Tomoyo parou de andar e pensou consigo mesma que raio de pessoa era aquela que invadia o quarto dos outros à noite, quebrava a janela, e a jogava para trás sem ao menos um pedido de desculpas. Sem tanto medo ou receio, andou rapidamente até o abajur. Assim que acendeu, Tomoyo não conteve uma exclamação de espanto:
- Suppi!!!
O guardião estava deitado, soluçando, com as bochechas rosadas. Estava na sua verdadeira forma, a pantera negra com asas de borboleta. Decerto, deveria ter comido algum doce.
Tomoyo sacudiu o imenso animal, que olhou para Tomoyo e soluçou outra vez. Rolando os olhos, já um pouco cansada devido ao horário presente e os soluços.
Dirigiu-se até uma mesinha, discando o número da casa de Eriol:
- Ahh... Alô?
- Alô, quem fala?
- É...É... Espere um pouco, é... Ah, lem-lem – a voz foi interrompida por um bocejo – Lembrei. Nakuru Akizuki.
Tomoyo conteve um risinho para não enraivecer a outra:
- Nakuru? Sou eu, Tomoyo. Posso falar com o Eriol?
- Nessa hora? Tudo bem, acho que ele n-não – outro bocejo – não está dormindo, não. Eu vou ver.
Tomoyo escutou os passos arrastados e sonolentos de Nakuru pela escada, e bater na porta. Ouviu Nakuru mencionar seu nome.
- Tomoyo?
- Eriol! Me desculpe por ligar tão tarde! Mas... Houve um problema aqui.
- Problema? Hum, sei. Diga o que aconteceu.
- Pode me falar se Suppi possui um quarto só para ele?

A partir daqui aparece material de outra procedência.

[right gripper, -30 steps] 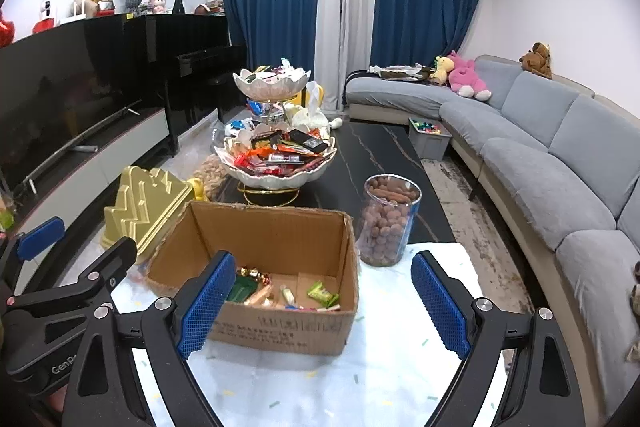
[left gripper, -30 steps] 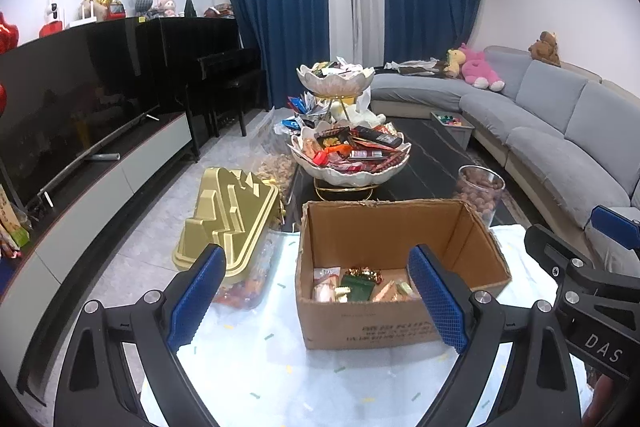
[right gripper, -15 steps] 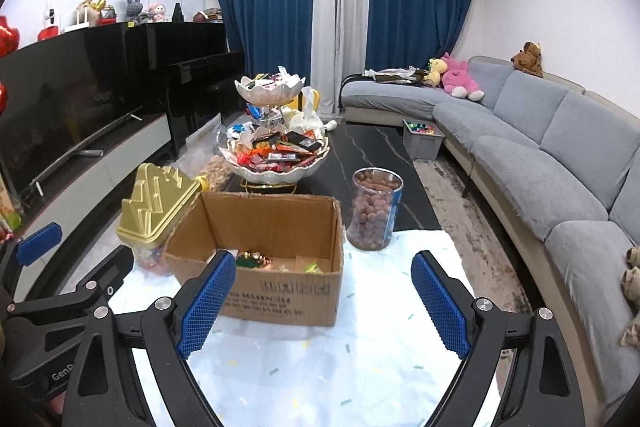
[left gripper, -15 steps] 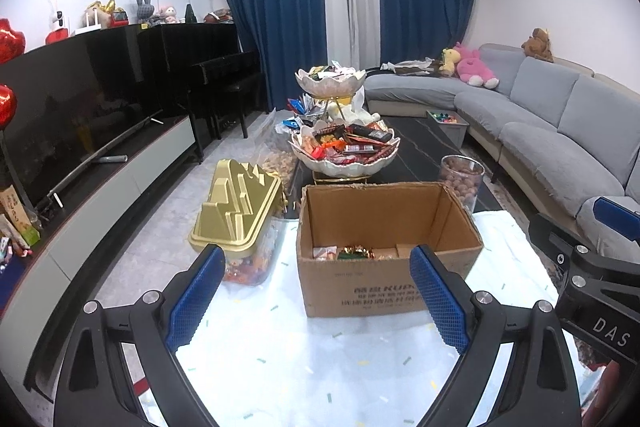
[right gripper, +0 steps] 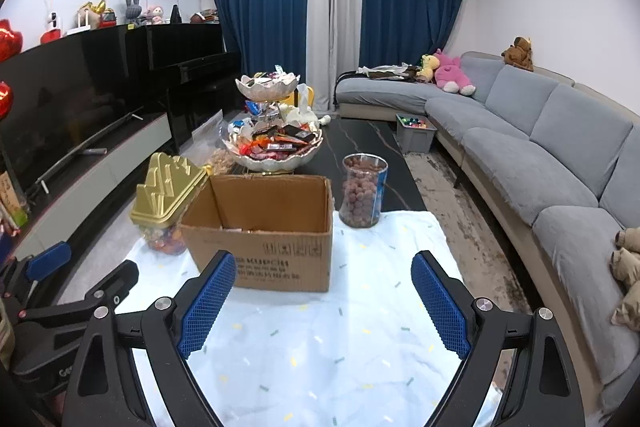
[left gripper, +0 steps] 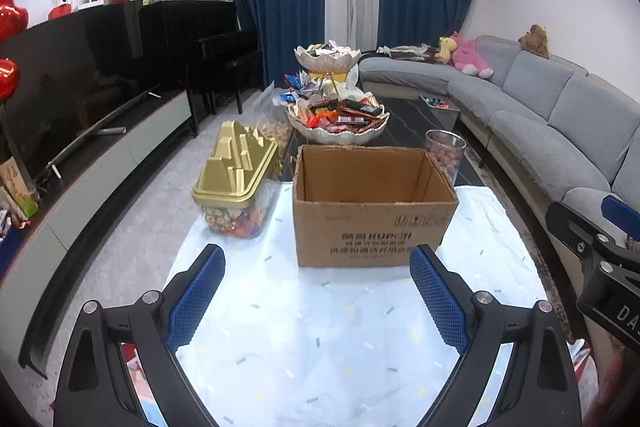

- Não, dorme junto com Nakuru, mas ela o expulsou temporariamente. Está dormindo na biblioteca.
- E a biblioteca fica no segundo andar, do lado esquerdo da casa, de quem olha de fora?
- Sim, fica. Por quê? – Tomoyo percebeu um tom de leve espanto na voz do jovem mago.
- Bom, acho que Suppi saiu para um passeio noturno, só que comeu algo doce. E... Digamos que ele confundiu a casa, e entrou pela minha janela. Está soluçando no chão do quarto.
Ela ouviu Eriol suspirar:
- Mil perdões, Tomoyo, eu não sei o que dizer. Realmente deve ter acontecido o que falou, mas não posso entrar aí neste horário sem ser visto ou acordar alguém. Acho que teremos de esperar o amanhecer. Se importa de tomar conta dele até o amanhecer?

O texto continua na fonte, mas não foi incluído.